We’ll talk about interpreting the coefficients in a minute, but as you have almost certainly read in papers (including mine, tragically), it is common to calculate variance inflation factors in a regression model.

Here’s the uncentered regression model…

library(car)
vif(uncentered.model)
##       Inn       RND   Inn:RND 
##  2.830703  9.748464 14.233548

And the centered…

vif(centered.model)
##            Inn.center            RND.center Inn.center:RND.center 
##              1.206177              1.243624              1.035093

Based on our rule of thumb, a VIF greater than 2.0 suggests that multicollinearity—significant correlations among the predictors—may be inflating the variance of our estimated coefficients in our uncentered model. On the surface, this seems to be a problem.

Remember though our formula for the VIF of the ith coefficient…

\({VIF}_{i}=\frac{1}{1-{R}_{i}^{2}}\)

You calculate the VIF by regressing each predictor on all of the other predictors. The logic is that different variables may inadvertently be capturing similar conceptual domains, rendering inconsistent coefficient estimates because of the high correlations among the predictors.

In an interaction model, the xm term is the product of two variables, x and m, and so not surprisingly, xm correlates strongly with its constituent elements. But this is essential collinearity—it has to be there and will always be there. Fortunately though, linear models are very robust to essential collinearity. It doesn’t bother the estimates at all, it doesn’t impact the estimates of the lower order terms, it doesn’t influence the t statistic or p-value, nor does it impact the R2 of the overall model.

Bottom line, feel free to ignore.

Nonessential collinearity due to measurement error or random error is a different story, and centering does help address these issues, so it’s among the many reasons why you should center.

Lets revisit our coefficient estimates…

Model comparisons
Uncentered Centered
Inn 0.634*** (0.102)
RND 0.173* (0.074)
Inn:RND -0.038* (0.016)
Inn.center 0.445*** (0.067)
RND.center 0.023 (0.027)
Inn.center:RND.center -0.038* (0.016)
Constant 1.432*** (0.390) 4.042*** (0.098)

In both models, the coefficient estimate for the xm term is the average change in the effect of x on y across all observed values of m.
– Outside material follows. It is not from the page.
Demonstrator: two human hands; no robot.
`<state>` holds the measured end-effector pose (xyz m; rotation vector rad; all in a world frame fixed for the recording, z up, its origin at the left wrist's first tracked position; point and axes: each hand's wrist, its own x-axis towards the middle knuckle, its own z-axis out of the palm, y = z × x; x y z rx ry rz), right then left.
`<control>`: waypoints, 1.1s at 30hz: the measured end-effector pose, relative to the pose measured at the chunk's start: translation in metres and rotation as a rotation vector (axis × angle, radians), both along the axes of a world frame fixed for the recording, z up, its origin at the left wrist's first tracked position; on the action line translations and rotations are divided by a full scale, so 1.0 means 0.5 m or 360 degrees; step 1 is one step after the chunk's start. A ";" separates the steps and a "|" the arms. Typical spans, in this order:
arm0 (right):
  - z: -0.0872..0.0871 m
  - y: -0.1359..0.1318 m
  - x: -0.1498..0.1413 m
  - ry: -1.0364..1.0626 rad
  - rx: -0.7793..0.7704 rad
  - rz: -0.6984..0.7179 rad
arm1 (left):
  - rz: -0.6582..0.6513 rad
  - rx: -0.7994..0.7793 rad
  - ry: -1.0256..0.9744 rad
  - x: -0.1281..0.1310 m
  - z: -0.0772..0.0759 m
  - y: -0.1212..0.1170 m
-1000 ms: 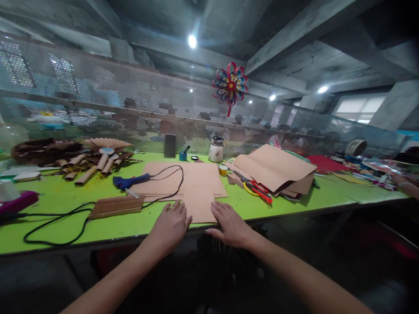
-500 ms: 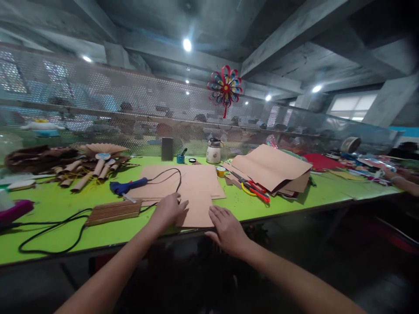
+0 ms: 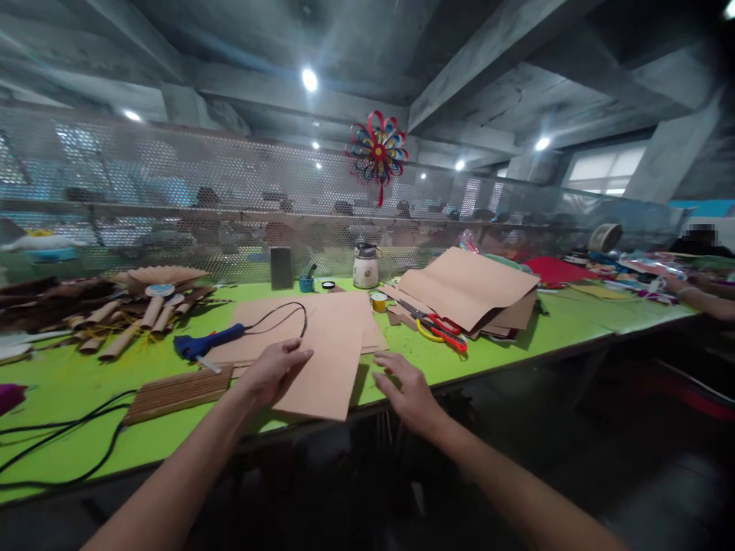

We’ll come back to this in a minute.

Also in both models..

  • The coefficient estimate for x is the estimated effect of x on y when m = 0.
  • The coefficient estimate for m is the estimated effect of m on y when x = 0.

Anybody see the issue with this?

Hint…think about how we interpret an intercept.

It’s always appropriate to interpret the lower order coefficients in an interaction model, it’s just not all that easy.

If there is no meaningful value of zero in either x or m, then the coefficient estimate is the effect of x (or m) on y in a hypothetical world that m = 0 (or x = 0) exists.

So absent this context, many scholars simply chose to ignore them (which they shouldn’t!).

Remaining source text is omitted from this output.